Je suis entré dans la chambre voisine, où Jess était couchée sur son lit. Elle se redressa quand elle me vit ouvrir la porte.
- Qu'est-ce qu'il t'a dis ?
- Rien de spécial, lui souris-je.
- Vous n'avez rien dit pendant un quart d'heure ? Tu te fous de moi ?
- Tu as tout compris, lui dis-je avant de m'approcher et de l'allonger sur son lit.
- Flo, répond…
- Plus tard, la coupai-je pour l'embrasser.
Je suis rentré chez moi vers vingt-deux heure. Ce week-end a été à la fois l'un des plus flippant et l'un des meilleurs de ma vie.
Le lendemain midi, je suis passé chercher Jess au lycée pour qu'on aille manger chez moi. J'ai appris, seulement maintenant, qu'elle ne mangeait pas avant d'aller au café le midi. Voilà encore une chose qui allait changer. Le bleu sur sa joue n'était pas très joli mais elle avait atténué la couleur avec du fond de teint. Sa lèvre n'était pas non plus guérie mais elle avait déjà l'air un plus en forme qu'en arrivant chez moi samedi soir. En même temps, ce n'était pas bien compliqué.

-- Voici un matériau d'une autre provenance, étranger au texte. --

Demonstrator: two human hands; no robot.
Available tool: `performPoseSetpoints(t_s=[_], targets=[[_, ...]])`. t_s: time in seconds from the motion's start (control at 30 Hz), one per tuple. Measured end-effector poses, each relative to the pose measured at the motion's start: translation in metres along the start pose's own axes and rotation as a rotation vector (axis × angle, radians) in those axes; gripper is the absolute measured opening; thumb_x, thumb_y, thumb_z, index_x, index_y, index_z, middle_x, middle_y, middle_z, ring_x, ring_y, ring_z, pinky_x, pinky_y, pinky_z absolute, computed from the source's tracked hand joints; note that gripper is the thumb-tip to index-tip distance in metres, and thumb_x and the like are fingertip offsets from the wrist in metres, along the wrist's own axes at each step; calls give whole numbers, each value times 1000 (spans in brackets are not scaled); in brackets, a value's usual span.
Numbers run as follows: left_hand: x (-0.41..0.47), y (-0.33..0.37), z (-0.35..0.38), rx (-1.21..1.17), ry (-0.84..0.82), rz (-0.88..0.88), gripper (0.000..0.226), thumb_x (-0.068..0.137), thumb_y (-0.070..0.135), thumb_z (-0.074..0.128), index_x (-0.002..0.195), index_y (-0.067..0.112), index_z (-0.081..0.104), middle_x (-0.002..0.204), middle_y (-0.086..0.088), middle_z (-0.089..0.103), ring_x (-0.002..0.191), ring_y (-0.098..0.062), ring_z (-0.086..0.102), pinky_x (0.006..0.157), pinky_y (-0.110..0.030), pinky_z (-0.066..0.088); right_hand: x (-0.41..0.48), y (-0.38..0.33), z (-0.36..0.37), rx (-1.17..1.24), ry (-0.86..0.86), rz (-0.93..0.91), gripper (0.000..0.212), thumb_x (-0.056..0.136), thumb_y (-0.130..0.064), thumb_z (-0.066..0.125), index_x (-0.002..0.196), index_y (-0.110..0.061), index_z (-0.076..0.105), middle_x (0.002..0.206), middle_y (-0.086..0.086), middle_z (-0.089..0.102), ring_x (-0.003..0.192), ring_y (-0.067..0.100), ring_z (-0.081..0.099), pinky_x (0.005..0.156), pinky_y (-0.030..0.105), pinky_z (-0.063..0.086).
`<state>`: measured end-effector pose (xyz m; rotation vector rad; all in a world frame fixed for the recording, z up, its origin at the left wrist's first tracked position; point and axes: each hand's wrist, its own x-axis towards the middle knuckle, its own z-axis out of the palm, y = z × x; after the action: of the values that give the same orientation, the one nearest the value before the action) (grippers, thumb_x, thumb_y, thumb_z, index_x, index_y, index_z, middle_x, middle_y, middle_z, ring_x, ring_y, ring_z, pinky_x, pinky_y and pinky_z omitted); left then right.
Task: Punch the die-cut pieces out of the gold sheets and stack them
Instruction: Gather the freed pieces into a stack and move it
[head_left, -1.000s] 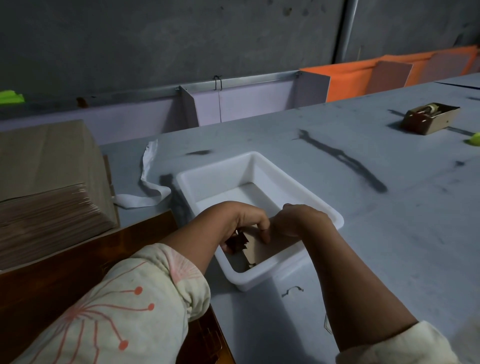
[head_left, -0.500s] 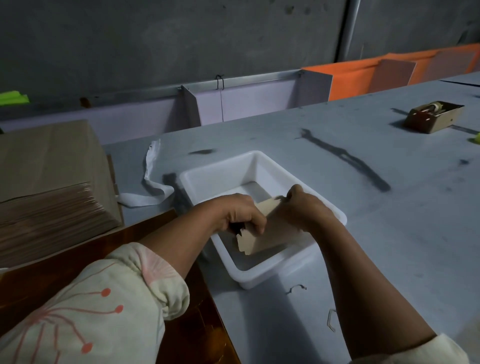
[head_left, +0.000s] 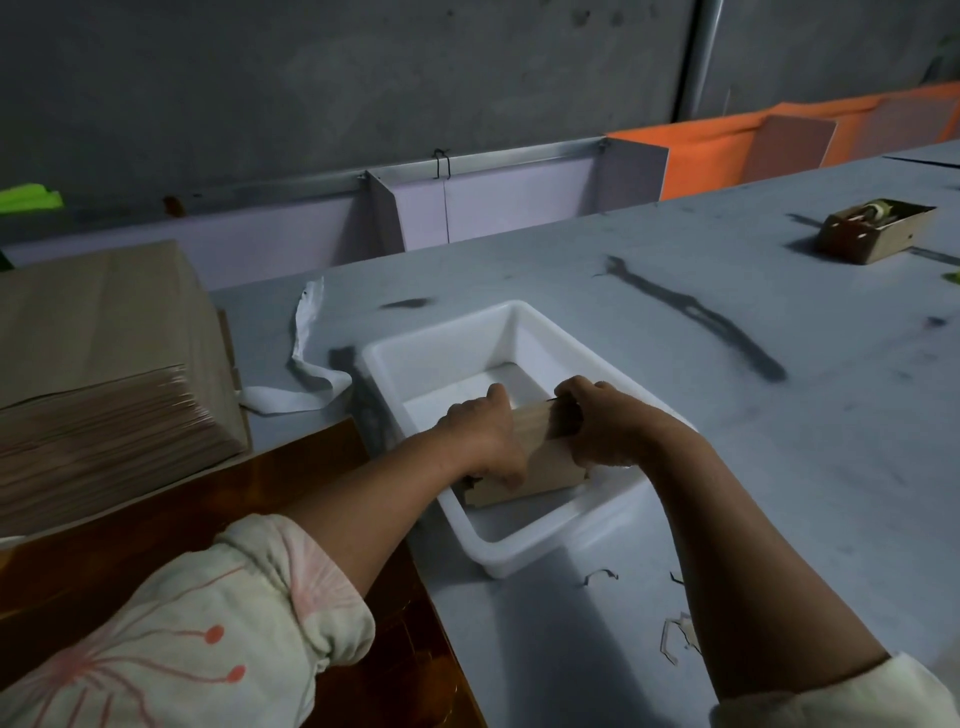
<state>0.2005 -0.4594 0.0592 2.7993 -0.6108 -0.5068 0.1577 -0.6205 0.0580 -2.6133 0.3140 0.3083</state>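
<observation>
2 ends of a tan bundle of die-cut pieces (head_left: 543, 465) are gripped inside the white plastic tub (head_left: 457, 358): left hand (head_left: 485, 441) curled round one, right hand (head_left: 602, 426) round the other. The tub sits on a scuffed grey table (head_left: 779, 441); left of the tub lies a thick stack of card sheets (head_left: 104, 415), far right a small cardboard box (head_left: 878, 231).

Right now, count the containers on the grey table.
2: a white tub in the middle and a small brown box at the far right. More may lie outside view.
</observation>
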Motion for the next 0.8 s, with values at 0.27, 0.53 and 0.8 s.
performPoseSetpoints(t_s=[0.27,0.53,0.8], targets=[[0,13,5,349,239,226,74,66,51,77,122,19,40,121,-7,50,112,-30,45,85,-41,38,1,1,0,34,-13,-42,49,74,-4,62,115,-28,49,114,1,52,97,24,57,76,36,54],[8,17,2,236,95,201,58,71,40,78,104,20,34,98,1,48,88,-23,52,65,-32,36,6,11,-14,877,94,60,43,95,-14,54,138,-16,53,136,13,57,128,31,52,109,46,43],[9,17,6,248,122,185,62,67,42,79,105,21,35,97,1,47,84,-22,51,60,-31,34,13,7,-14,1052,-43,169,66,101,-58,32,146,-10,43,150,15,43,139,28,40,114,38,32]])
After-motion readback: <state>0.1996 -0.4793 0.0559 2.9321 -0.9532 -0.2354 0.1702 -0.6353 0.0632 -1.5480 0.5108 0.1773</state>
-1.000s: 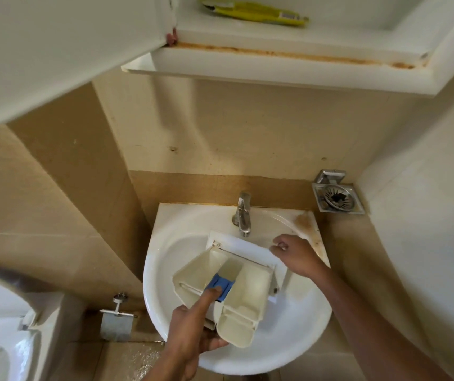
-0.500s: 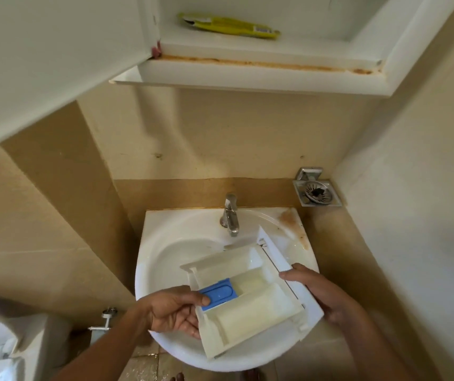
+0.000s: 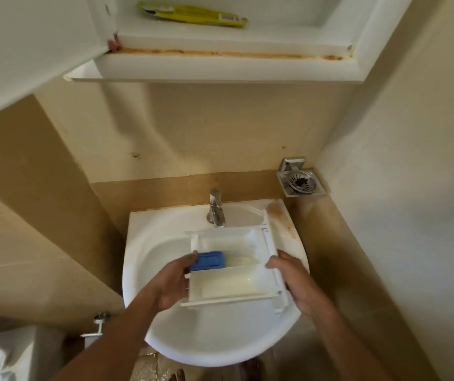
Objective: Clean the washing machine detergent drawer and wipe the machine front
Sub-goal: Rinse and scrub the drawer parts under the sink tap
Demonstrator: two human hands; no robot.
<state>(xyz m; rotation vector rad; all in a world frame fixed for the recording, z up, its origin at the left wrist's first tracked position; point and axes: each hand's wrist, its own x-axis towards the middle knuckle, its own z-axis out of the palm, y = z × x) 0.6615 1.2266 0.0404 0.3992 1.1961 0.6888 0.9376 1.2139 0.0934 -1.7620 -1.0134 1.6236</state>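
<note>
So the left hand (image 3: 170,284) grips the back end of the detergent drawer (image 3: 231,287), thumb right by the blue insert (image 3: 208,261) sitting in the middle compartment. The right hand (image 3: 297,279) grips the front panel end. The drawer's over the sink (image 3: 137,243), just in front of the faucet (image 3: 216,207), compartments facing up and yellowish inside (film or water, can't tell). A yellow packet (image 3: 192,13) lies in the open wall cabinet (image 3: 220,66).

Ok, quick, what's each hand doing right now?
Left hand: holding the detergent drawer at the end with the blue insert.
Right hand: holding the same drawer at its front-panel end.
</note>
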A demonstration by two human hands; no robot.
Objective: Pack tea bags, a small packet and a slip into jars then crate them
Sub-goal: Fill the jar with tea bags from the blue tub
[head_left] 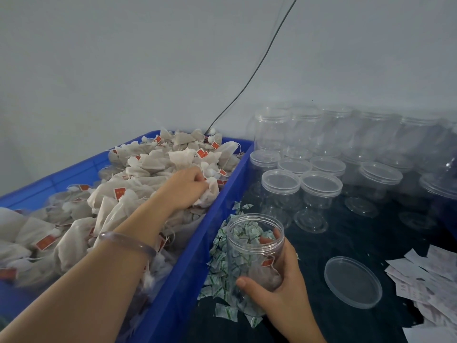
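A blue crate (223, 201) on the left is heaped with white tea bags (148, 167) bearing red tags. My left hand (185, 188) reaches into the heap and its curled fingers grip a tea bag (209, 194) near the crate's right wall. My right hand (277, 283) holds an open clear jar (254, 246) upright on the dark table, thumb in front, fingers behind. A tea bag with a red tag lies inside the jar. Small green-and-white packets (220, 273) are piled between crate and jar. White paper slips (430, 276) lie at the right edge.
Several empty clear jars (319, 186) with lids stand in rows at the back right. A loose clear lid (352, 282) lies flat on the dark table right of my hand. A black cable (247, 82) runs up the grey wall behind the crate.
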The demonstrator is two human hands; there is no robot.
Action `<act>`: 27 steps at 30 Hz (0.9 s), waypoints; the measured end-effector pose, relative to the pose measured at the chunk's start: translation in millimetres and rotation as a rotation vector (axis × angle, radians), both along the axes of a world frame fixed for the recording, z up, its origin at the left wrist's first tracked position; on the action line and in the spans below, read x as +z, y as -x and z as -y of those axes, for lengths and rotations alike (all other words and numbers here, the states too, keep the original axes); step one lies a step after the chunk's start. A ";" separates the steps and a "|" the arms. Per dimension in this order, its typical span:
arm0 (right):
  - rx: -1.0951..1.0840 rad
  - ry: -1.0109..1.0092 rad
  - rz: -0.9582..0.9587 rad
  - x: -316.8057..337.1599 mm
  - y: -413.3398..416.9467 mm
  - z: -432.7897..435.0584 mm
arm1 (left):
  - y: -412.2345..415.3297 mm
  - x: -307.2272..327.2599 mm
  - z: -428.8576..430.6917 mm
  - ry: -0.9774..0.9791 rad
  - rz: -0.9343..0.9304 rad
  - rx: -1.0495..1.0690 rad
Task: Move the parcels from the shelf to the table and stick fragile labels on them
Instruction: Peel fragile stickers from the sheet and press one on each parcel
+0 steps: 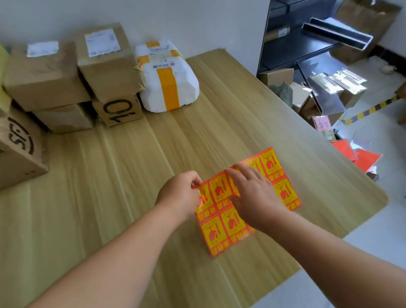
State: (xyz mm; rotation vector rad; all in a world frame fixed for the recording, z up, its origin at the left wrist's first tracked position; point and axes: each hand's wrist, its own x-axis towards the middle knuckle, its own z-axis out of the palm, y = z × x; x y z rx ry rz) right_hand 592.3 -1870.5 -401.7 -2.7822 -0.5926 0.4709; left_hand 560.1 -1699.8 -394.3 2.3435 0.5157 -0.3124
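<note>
Fragile label sheet [219, 229] laid flat on table [125, 186]. Sheet's far-left corner pinched by left hand [181, 195], fingers curled on it. Sheet's middle pressed by right hand [253, 198], fingers straight, slightly spread. White parcel with yellow tape [168, 82] placed well beyond sheet, at wall. Brown cardboard parcels [106, 61] stacked beyond sheet to left, beside white parcel. Shelf [310, 44] seen beyond sheet to right, off table.

the right hand [253, 196] hides the middle stickers of the label sheet [213, 234], and the left hand [180, 195], fingers curled, hides the sheet's upper left corner. far left of the sheet the sf box [3, 153] runs off the picture's edge, and beyond the sheet a parcel's shipping label [103, 42] is too blurred to read.
</note>
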 end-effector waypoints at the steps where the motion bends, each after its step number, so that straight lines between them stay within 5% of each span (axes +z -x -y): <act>1: 0.003 -0.008 0.042 9.1 -1.5 -2.3 | 4.0 11.6 -2.4 -0.038 0.025 -0.017; 7: 0.070 0.039 0.134 69.5 -13.9 -6.4 | 27.0 82.2 -26.1 -0.143 0.131 -0.043; 11: 0.013 -0.001 0.026 105.4 -12.4 -10.2 | 41.8 119.9 -44.9 -0.084 0.273 0.164; 15: -0.228 -0.334 -0.154 136.9 -9.5 -20.0 | 57.7 145.8 -60.9 0.017 0.332 0.426; 20: -0.517 -0.902 -0.527 171.2 1.2 -37.8 | 84.3 167.9 -60.5 0.303 0.147 0.576; 23: -0.562 -1.034 -0.602 180.7 3.5 -51.1 | 95.2 178.5 -57.4 0.627 -0.011 0.553; 27: -0.589 -1.109 -0.642 182.7 5.2 -67.0 | 102.1 184.9 -60.3 0.632 -0.009 0.501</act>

Tout les midis de la semaine, je suis venu la chercher et je l'ai ramenée au lycée juste après. Nos conversations étaient toujours les mêmes : boulot et cours. Mais ça me convenait. J'avais retrouvé Jess et j'étais vraiment heureux.
Ce week-end, Jess n'avait dormi chez moi que le samedi soir, puisqu'elle avait un rendez-vous médical le matin même. Une simple visite de routine, m'avait-elle dit. J'étais donc allé la chercher chez elle et on avait passé une soirée tranquille et une nuit sans cauchemar.
En à peine quelques jours, on avait déjà prit nos petites habitudes.
Le vendredi suivant, quand je suis rentré chez moi après le travail, Jess et Thibault étaient dans le salon, en train de rigoler. Mon meilleur ami avait finit le travail plus tôt que moi. Un petit grain de jalousie pointait le bout de son nez dans un coin de ma tête, mais je le fis rapidement disparaître. Enfin, du mieux que je pouvais.